Outros campeões também foram marcados por trajetórias largas e vitoriosas: o ponta-esquerda Juan Perinetti defendeu a equipe de 1908 a 1920 e, embora fundador do sumido Talleres de Remedios de Escalada (clube tradicional na época e rival original do Lanús), era tão apaixonado pelo Racing que, mesmo com o time perdendo raras vezes, chorava quando isso acontecia, daí seu apelido de El Llorón. Já Francisco Olazar é descrito como o melhor volante que o Racing já teve (tinha bom cabeceio e chute de longa distância) e o primeiro grande capitão dele. Como El Negro Reyes, ficou de 1913-23.

O atacante Juan Hospital, autor do gol da única derrota racinguista no título da segundona em 1910, se apaixonou pelo algoz e solicitou jogar nele. Ficou de 1912-22. O goleiro Carlos Muttoni faria travessia inversa: ao pedir à tesouraria que lhe comprassem chuteiras novas, foi penalizado como se atentasse contra o amadorismo e dispensado. No ano seguinte, Muttoni jogaria pelo Independiente. Jogador de seleção como os demais mencionados, acabou se tornando o primeiro a defende-la tanto como Blanquiceleste como Rojo (isso se deu no primeiro Brasil-Argentina da história, em 1914).

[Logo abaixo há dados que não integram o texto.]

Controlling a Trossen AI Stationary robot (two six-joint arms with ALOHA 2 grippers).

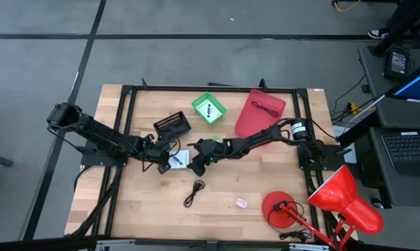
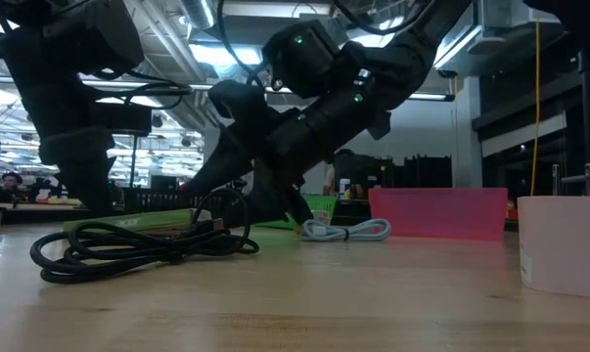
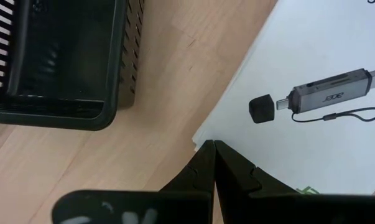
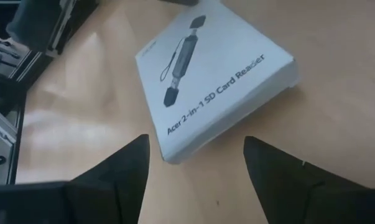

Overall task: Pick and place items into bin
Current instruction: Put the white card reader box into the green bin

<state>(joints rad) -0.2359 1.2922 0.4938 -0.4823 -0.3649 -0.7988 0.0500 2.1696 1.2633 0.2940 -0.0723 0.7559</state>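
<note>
A: What sits on the wooden surface [image 1: 140, 209]?
B: A white box [image 4: 212, 74], in the middle, between both arms.
A: And the pincers?
B: The right pincer [image 4: 196, 165] is open by the box. The left pincer [image 3: 213, 163] is closed at its corner.

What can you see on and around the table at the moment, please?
Green bin: 1, green, back of table, holds a dark item.
Red bin: 1, red, right of the green bin, holds a red cable.
Black basket: 1, black, left of the green bin.
Card-reader box: 1, white, between the grippers.
Black cable: 1, black, front centre.
Pink piece: 1, pink, front.
Desk lamp: 1, red, front right corner.
Left gripper: jaws shut, at the box's edge.
Right gripper: jaws open, facing the box.
</note>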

Só outro (Gabriel Calderón, nos anos 80) conseguiu o mesmo. Mas Muttoni nunca deixou de ser racinguista e até se recusou a enfrenta-lo em 1919, já pelo Sportivo Barracas. O Racing, aliás, proibia em seus estatutos que sócios jogassem contra até equipes que usassem as mesmas cores do clube. Sabe-se ainda que, em tempos da pirâmide invertida em 2-3-5 (ou 2-3-2-3, para ser mais preciso com os posicionamentos) imperando como esquema tático, o Racing já reforçava o meio-campo recuando um dos atacantes em potencial, em inusual formação de 2-4-4.

1913-2
Perinetti, Marcovecchio e Reyes

Um último simbolismo daquele título que completa um século: La Academia, o apelido que mais orgulha o clube, teria surgido naquela campanha, bem antes do hepta se concretizar (depois do hepta, aliás, o máximo que o campeonato argentino já viu foram tricampeonatos seguidos. O primeiro, de 1949-51, foi do Racing). O livro La historia del primer más grande afirma que a revista La Verdad assim escreveu em 1913 a respeito da equipe: “seus jogadores mostraram uma maestria própria de uma Academia”. Ainda que tenha sido em referência a um jogo do torneio sub-17, quando os juvenis aplicaram um 7-2 no Boca, em 27 de abril. Ironicamente, somente um dos garotos acabaria aproveitado futuramente no time adulto, Juan Barreto.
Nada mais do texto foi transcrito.